The fact that such conditions have existed throughout history and the appreciable symptomatic overlap among them surprise some students but not others.  I like to point out especially the virtual mapping of neurasthenia, a syndrome “identified” by the pioneer American neurologist George Beard in 1869, on to contemporary notions of chronic fatigue syndrome and fibromyalgia.  For Beard the symptoms of neurasthenia include mental and physical fatigue, insomnia, headache, general muscular achiness, irritability, and inability to concentrate.  What have we here if not the symptoms of chronic fatigue syndrome and fibromyalgia, with the only difference, really, residing in the biomedically elusive cause of the symptoms.  Whereas neurasthenia was attributed by Beard and other nineteenth-century neurologists to nervous weakness, i.e., “debility of the nerves,” the contemporary variants are ascribed to a heretofore undetected low-grade virus.

The same mapping chain applies to stomach and digestive discomfort.  Long before the arrival of “irritable bowel syndrome,” for which there has never been a basis for differential diagnosis, there were terms like enteralgia, adult colic, and that wonderfully versatile eighteenth- and nineteenth-century medical-cum-literary condition, dyspepsia.   Before children were “diagnosed” with ADHD, they were given the diagnosis ADD (attention deficit disorder) or MBD (minimal brain dysfunction), and before that, beginning in the early 1960s, the same kids were diagnosed with hyperactivity (hyperkinetic syndrome).  Military medicine has its own chronology of syndromal particulars.  Major building blocks that lead to our understanding of combat-related stress and its sequelae include PTSD, during America’s war in Vietnam; combat fatigue and war neurosis during WWII; shell shock and “soldier’s heart” during WWI; and nostalgie during the Napoleonic Wars and American Civil War.

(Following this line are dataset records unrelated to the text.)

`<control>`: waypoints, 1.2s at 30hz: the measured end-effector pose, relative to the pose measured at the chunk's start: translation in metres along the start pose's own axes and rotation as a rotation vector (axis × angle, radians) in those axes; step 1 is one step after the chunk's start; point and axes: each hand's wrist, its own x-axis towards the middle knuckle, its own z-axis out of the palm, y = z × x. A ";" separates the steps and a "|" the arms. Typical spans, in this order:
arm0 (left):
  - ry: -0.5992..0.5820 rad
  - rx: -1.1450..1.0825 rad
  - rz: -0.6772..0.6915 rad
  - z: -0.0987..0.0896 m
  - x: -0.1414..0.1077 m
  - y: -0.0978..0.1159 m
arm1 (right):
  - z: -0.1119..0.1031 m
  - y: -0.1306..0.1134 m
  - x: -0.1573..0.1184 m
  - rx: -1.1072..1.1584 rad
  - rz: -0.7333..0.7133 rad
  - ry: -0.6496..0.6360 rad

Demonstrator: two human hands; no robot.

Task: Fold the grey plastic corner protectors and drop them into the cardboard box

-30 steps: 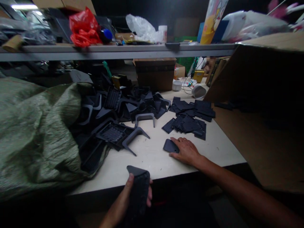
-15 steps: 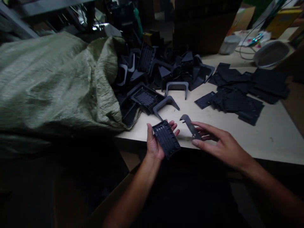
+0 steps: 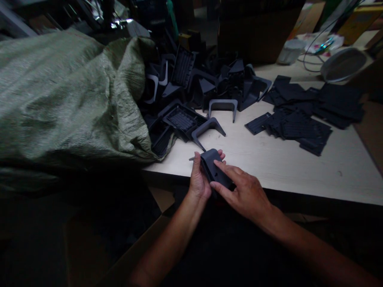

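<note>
My left hand (image 3: 198, 179) cradles a dark moulded plastic part (image 3: 214, 166) at the table's front edge, its fingers curling up behind it. The fingers of my right hand (image 3: 243, 193) press down on top of the same part. A thin grey arm sticks out to the left of it. Just beyond my hands, a grey U-shaped plastic bracket (image 3: 208, 128) lies on the pale table (image 3: 284, 167), and a second one (image 3: 223, 105) stands behind it. A ribbed black plastic tray (image 3: 182, 119) rests by the sack.
A heap of black plastic parts (image 3: 206, 79) spills from a green woven sack (image 3: 68, 103) on the left. Flat black ribbed plates (image 3: 299, 123) lie scattered to the right. A round grey object (image 3: 343, 64) and cables sit behind them, and a cardboard box (image 3: 257, 32) stands at the back.
My hands have come together. The grey piece from my right hand and the plate from my left now form one held part. The view has swung since a second ago.
</note>
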 end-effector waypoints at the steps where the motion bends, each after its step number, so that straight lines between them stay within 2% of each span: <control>1: 0.010 0.012 -0.003 -0.001 0.000 0.000 | 0.001 0.000 -0.001 -0.001 -0.001 -0.007; 9: 0.011 0.115 -0.037 -0.002 0.005 -0.001 | 0.004 -0.002 0.001 -0.058 0.004 -0.031; 14: -0.055 0.098 0.044 0.000 0.003 0.006 | -0.003 -0.007 0.005 0.004 -0.021 -0.030; 16: -0.124 0.073 0.076 0.000 0.000 0.011 | -0.007 -0.006 0.008 0.141 -0.017 0.004; 20: -0.264 0.050 0.061 0.000 -0.004 0.014 | -0.012 0.002 0.021 0.665 0.132 0.024; 23: -0.372 0.077 0.044 0.004 -0.005 0.007 | -0.013 0.004 0.035 0.918 0.174 -0.026; 26: -0.422 0.120 0.043 0.009 -0.005 0.003 | -0.011 0.003 0.041 1.106 0.192 -0.114; 28: -0.375 0.080 0.027 0.013 -0.004 0.007 | -0.008 0.002 0.039 1.192 0.205 -0.154; 32: -0.056 -0.035 0.025 0.024 -0.004 0.025 | 0.000 0.002 0.025 1.133 0.170 -0.201; 34: 0.051 0.013 0.064 0.030 -0.008 0.031 | 0.004 -0.001 0.018 1.088 0.130 -0.151; 36: 0.068 0.084 0.122 0.036 -0.014 0.034 | 0.007 -0.005 0.014 1.043 0.098 -0.049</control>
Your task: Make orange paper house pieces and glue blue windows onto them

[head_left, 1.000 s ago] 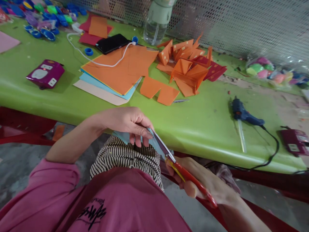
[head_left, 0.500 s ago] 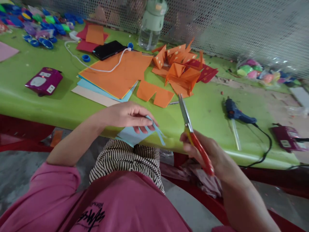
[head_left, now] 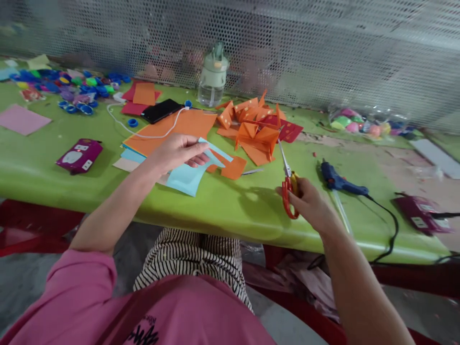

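Pinched in my left hand (head_left: 181, 152) is a piece of light blue paper (head_left: 186, 180), with narrow cut strips sticking out to the right. It hangs over the near part of the green table, in front of a cut orange paper piece (head_left: 234, 167). My right hand (head_left: 312, 200) is closed on red-handled scissors (head_left: 290, 201), whose blades point away from me toward folded orange paper shapes (head_left: 257, 136). A stack of orange sheets (head_left: 161, 132) lies beyond my left hand, with blue and pale sheets showing beneath it.
A blue glue gun (head_left: 341, 179) lies right of the scissors, its cord trailing to a purple power box (head_left: 422, 215). Another purple box (head_left: 79, 155) sits left. A black phone (head_left: 162, 111), a water bottle (head_left: 212, 79) and colourful small pieces (head_left: 72, 84) stand further back.
My left hand has lifted the blue paper from the table's edge to above the tabletop. My right hand has lowered the scissors toward the table, and the view has tilted up.
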The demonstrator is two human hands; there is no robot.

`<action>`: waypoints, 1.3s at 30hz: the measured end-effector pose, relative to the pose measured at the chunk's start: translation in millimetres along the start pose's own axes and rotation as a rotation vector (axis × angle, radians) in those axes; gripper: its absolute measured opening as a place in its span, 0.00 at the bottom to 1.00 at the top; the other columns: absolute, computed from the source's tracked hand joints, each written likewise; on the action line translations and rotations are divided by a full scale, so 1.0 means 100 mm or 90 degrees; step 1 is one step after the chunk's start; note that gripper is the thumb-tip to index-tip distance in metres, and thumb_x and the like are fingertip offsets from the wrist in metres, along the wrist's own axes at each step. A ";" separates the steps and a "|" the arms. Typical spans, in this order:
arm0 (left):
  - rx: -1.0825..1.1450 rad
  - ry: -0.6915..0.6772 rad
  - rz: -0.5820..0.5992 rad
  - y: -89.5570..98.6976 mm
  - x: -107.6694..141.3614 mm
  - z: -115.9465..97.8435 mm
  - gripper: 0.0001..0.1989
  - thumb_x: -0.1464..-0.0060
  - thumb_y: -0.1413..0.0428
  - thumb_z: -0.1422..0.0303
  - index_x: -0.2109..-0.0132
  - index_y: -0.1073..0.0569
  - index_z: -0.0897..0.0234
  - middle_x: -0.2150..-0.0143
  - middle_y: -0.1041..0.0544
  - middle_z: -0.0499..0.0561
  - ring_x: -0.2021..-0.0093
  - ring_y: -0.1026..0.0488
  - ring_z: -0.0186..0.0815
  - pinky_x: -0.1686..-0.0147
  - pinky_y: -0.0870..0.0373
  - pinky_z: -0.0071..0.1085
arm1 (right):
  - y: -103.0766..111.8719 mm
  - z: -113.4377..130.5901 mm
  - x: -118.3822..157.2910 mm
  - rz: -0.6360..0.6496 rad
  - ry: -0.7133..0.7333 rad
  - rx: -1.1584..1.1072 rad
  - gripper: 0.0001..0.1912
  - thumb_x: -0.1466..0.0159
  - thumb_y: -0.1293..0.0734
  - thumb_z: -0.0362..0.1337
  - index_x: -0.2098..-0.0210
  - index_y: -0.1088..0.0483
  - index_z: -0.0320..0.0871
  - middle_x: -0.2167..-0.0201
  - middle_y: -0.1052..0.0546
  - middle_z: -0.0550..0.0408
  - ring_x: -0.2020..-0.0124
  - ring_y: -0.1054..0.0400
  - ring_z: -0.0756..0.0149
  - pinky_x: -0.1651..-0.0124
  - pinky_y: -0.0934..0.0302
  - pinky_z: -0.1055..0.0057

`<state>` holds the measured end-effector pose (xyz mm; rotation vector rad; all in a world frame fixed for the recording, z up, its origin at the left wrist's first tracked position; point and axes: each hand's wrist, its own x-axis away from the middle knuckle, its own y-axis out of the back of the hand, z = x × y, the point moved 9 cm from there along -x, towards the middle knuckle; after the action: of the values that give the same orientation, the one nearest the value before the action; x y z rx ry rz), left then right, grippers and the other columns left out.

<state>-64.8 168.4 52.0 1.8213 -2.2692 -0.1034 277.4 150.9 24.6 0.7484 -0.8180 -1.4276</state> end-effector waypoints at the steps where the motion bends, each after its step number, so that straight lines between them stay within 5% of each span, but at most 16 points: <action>1: -0.031 -0.007 0.009 -0.03 0.00 -0.05 0.16 0.42 0.38 0.56 0.60 0.20 0.66 0.64 0.16 0.55 0.64 0.19 0.35 0.60 0.22 0.30 | -0.09 0.16 0.01 0.027 0.021 -0.110 0.27 0.44 0.30 0.62 0.63 0.34 0.46 0.72 0.30 0.57 0.72 0.36 0.64 0.69 0.41 0.66; 5: -0.164 -0.032 0.074 -0.19 -0.02 -0.29 0.13 0.42 0.39 0.59 0.65 0.20 0.66 0.66 0.16 0.54 0.66 0.19 0.34 0.62 0.24 0.29 | -0.37 1.00 -0.03 0.091 0.157 -0.447 0.28 0.49 0.24 0.56 0.62 0.40 0.49 0.57 0.26 0.53 0.59 0.30 0.64 0.56 0.33 0.64; 9: -0.228 -0.011 0.119 -0.12 -0.13 -0.36 0.10 0.44 0.38 0.63 0.69 0.20 0.64 0.70 0.17 0.51 0.69 0.20 0.34 0.67 0.26 0.26 | -0.45 1.48 -0.22 0.085 0.240 -0.456 0.26 0.46 0.26 0.55 0.61 0.41 0.49 0.55 0.26 0.53 0.59 0.30 0.64 0.54 0.33 0.62; 12: -0.222 0.050 0.077 0.23 -0.31 -0.12 0.10 0.45 0.38 0.64 0.71 0.21 0.64 0.71 0.17 0.51 0.70 0.21 0.33 0.68 0.27 0.25 | -0.47 1.46 -0.39 0.056 0.211 -0.353 0.25 0.46 0.26 0.53 0.61 0.39 0.47 0.57 0.24 0.52 0.62 0.32 0.63 0.57 0.34 0.61; 16: -0.012 0.108 0.011 0.63 -0.55 0.40 0.08 0.45 0.38 0.65 0.70 0.22 0.63 0.73 0.18 0.50 0.73 0.23 0.29 0.69 0.28 0.24 | -0.59 1.35 -0.51 0.066 0.148 -0.266 0.22 0.44 0.27 0.52 0.61 0.37 0.46 0.63 0.26 0.54 0.68 0.36 0.65 0.64 0.38 0.63; 20: 0.027 0.154 0.011 0.69 -0.65 0.77 0.07 0.46 0.38 0.69 0.71 0.22 0.65 0.76 0.21 0.50 0.75 0.26 0.28 0.70 0.29 0.23 | -0.69 1.42 -0.56 0.074 0.143 -0.218 0.21 0.45 0.26 0.52 0.63 0.36 0.47 0.67 0.28 0.56 0.69 0.37 0.64 0.64 0.40 0.63; 31: 0.124 0.125 -0.079 0.88 -0.78 0.90 0.10 0.41 0.42 0.69 0.70 0.24 0.65 0.75 0.21 0.49 0.74 0.26 0.29 0.65 0.27 0.26 | -0.81 1.96 -0.60 0.043 0.246 -0.177 0.21 0.44 0.28 0.52 0.66 0.41 0.48 0.65 0.23 0.53 0.67 0.30 0.62 0.60 0.37 0.62; 39: 0.146 0.110 -0.113 0.88 -0.87 0.94 0.08 0.41 0.42 0.68 0.69 0.24 0.63 0.73 0.22 0.50 0.71 0.26 0.33 0.63 0.26 0.31 | -0.82 2.05 -0.49 -0.037 0.289 -0.124 0.16 0.41 0.31 0.45 0.63 0.43 0.50 0.67 0.25 0.53 0.69 0.32 0.62 0.65 0.38 0.64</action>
<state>-152.5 264.1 -33.9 2.0549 -2.0698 0.2859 61.4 206.5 63.9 0.9050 -0.3058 -1.2965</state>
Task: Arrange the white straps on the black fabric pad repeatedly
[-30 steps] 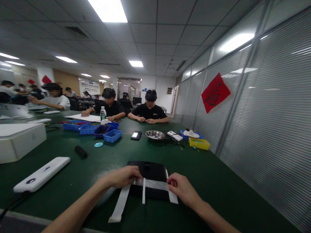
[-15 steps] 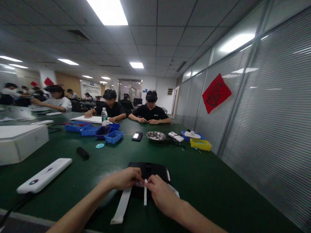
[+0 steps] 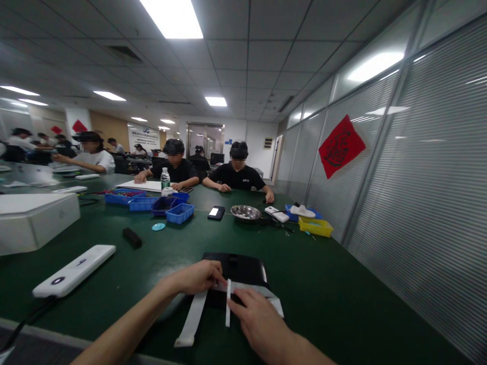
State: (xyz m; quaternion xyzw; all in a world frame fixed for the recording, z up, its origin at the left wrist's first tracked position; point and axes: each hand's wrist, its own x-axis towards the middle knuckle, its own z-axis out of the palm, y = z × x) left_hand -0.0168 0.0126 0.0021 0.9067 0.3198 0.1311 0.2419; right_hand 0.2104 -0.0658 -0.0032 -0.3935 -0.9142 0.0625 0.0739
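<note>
A black device (image 3: 236, 263) lies on the green table in front of me, with a white band across its near part. One end of the band (image 3: 193, 319) hangs toward me on the left. A narrow white strip (image 3: 228, 304) stands out lengthwise between my hands. My left hand (image 3: 201, 277) is closed, its fingertips pinched at the band near the strip's top. My right hand (image 3: 254, 317) has its fingers apart, resting over the band beside the strip, with the thumb near the strip's edge.
A white power bank (image 3: 76, 271) with a cable and a white box (image 3: 34, 223) are at left. Farther back are a black object (image 3: 132, 237), blue trays (image 3: 180, 213), a phone (image 3: 216, 213), a metal bowl (image 3: 245, 213) and a yellow tray (image 3: 315, 227). People sit across the table.
My right hand has let its pinch go and moved slightly down, uncovering more of the band. My left hand stays in place. Across the table, a person's hand has moved outward to the right.
</note>
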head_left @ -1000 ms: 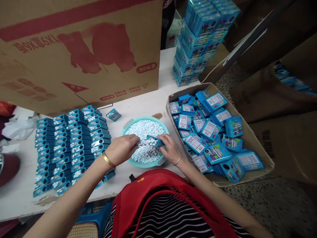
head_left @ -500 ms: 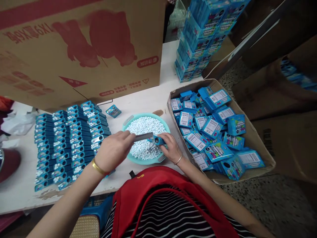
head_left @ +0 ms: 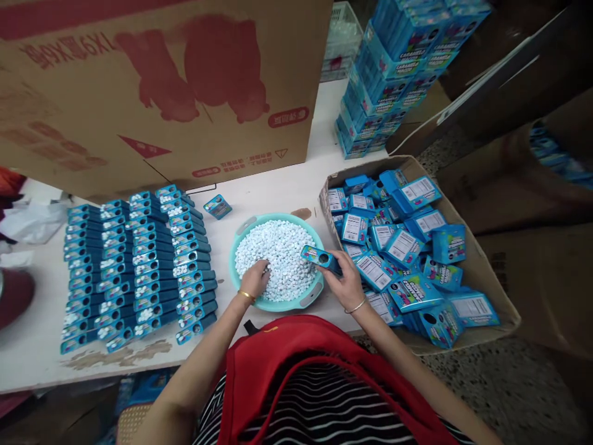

The functionality of neurasthenia and its modern descendants is that they are symptomatically all-inclusive but infinitely plastic in individual expression.  It is still a blast to read Beard’s dizzying catalog of the symptoms of neurasthenia in the preface to Modern American Nervousness (1881).  Here is a small sampling:

Insomnia; flushing; drowsiness; bad dreams; cerebral irritation; dilated pupils; pain, pressure, and heaviness in the head; changes in the expression of the eye; asthenopia [eye strain]; noises in the ears; atonic voice; mental irritability; tenderness of the teeth and gums; abnormal dryness of the skin, joints, and mucous membranes; sweating hands and feet with redness; cold hands and feet; pain in the feet; local spasms of muscles; difficulty swallowing; convulsive movements; cramps; a feeling of profound exhaustion; fear of lightning; fear of responsibility; fear of open places or closed places; fear of society; fear of being alone; fear of fears; fear of contamination; fear of everything.[1]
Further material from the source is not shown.